Let's start with the outside before we dive in. The cover art is beautiful!!!! And when you take the dust jacket off...it isn't plain. And the design is perfection.

The Black Flamingo is a book that will immediately drill a hole in your heart, burrow in and then begin to heal you and will forever be with you.

I don't pretend to know if this story is autobiographical but it feels like Dean Atta poured his heart and soul into this book written in poetry form about Michael. Michael is a little boy when we first join him. He lives in London with his mother who is white and Greek Cypriot. His father is a black man of Jamaican decent. He never tells us why his father isn't really a part of his life but his father's side of the family is very much in his life. His Uncle B loves and cares for him and he spends time with his paternal relatives.

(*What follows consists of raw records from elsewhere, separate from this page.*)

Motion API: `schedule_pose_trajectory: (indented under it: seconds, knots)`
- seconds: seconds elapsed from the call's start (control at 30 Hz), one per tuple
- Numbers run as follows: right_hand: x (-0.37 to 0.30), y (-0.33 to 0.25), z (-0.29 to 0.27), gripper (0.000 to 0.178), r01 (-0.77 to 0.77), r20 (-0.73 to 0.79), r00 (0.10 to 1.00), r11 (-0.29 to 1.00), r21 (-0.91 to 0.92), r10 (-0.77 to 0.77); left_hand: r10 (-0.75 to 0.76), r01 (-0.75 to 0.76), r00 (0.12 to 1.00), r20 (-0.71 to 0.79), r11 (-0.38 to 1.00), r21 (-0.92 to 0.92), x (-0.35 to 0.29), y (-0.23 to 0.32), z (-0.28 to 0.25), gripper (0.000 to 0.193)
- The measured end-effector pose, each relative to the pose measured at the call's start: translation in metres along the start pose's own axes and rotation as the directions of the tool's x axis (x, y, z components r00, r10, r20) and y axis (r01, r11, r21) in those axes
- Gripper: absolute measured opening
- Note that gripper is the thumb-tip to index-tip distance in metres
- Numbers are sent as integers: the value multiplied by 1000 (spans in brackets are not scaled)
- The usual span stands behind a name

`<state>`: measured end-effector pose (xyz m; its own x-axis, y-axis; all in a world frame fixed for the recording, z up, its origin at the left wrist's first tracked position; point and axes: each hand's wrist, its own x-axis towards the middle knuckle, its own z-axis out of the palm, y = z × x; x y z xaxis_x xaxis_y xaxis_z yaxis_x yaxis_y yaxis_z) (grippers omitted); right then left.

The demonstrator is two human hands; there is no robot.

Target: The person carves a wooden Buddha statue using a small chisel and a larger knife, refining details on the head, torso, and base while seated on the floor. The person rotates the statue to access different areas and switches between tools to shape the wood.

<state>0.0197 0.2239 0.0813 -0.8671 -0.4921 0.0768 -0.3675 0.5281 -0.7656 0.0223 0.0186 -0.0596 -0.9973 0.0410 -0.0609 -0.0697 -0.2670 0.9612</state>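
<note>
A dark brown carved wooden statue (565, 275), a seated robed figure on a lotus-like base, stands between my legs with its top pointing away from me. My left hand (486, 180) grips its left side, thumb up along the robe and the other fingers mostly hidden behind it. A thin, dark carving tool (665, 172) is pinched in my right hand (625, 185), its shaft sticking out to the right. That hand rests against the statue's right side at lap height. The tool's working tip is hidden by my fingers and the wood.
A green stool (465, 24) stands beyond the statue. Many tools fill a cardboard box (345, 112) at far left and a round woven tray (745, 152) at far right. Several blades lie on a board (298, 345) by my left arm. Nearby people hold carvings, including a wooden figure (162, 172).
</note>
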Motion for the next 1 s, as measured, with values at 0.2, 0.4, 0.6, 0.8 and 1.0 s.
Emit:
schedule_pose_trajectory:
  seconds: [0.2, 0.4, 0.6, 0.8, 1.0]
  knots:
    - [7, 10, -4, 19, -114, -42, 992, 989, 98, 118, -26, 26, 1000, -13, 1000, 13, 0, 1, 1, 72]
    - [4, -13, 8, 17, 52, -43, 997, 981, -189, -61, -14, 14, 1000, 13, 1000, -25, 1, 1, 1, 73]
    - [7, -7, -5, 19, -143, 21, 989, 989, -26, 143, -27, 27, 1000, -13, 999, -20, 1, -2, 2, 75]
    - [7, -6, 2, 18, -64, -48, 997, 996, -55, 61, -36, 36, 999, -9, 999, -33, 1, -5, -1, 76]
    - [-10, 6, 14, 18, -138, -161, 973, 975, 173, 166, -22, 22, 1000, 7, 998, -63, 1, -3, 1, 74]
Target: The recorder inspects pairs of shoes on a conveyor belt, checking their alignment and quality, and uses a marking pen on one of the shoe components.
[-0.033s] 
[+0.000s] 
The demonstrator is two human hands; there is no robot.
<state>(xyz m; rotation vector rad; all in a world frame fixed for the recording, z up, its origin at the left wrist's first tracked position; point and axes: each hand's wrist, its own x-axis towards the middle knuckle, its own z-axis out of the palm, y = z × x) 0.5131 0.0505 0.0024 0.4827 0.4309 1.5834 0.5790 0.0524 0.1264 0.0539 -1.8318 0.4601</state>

As this deeply moving series of poems weaves into a journey Michael takes us along with him as he discovers who he is, what is important to him, who his people are, and what it means to be fully yourself the rest of the world be damned. It is the intersectionality of race and sexual orientation. It is impossible to dissect the different pieces of who Michael is because he is all of himself and no one part is more important than any other and make him the beautiful person he is.

We journey with him from the little boy who just really wants a Barbie, to learning that the color of his skin means people will make huge assumptions about him (there is an interaction between his uncle and the police that is visceral and timely), to the man he finds himself turning into when he goes off to University and finds a place and people who claim him and he them in all their beautiful imperfect perfection.

I am so grateful for the time I got to spend in this book. I am so grateful to have met Michael and Daisy and MzzB. I am forever grateful that Dean put pen to paper and his words were published so I could wrap myself in them and share them with my son. I can't wait for Joshua to read this. I can't wait to tell everyone about this. I can't wait for you to read this.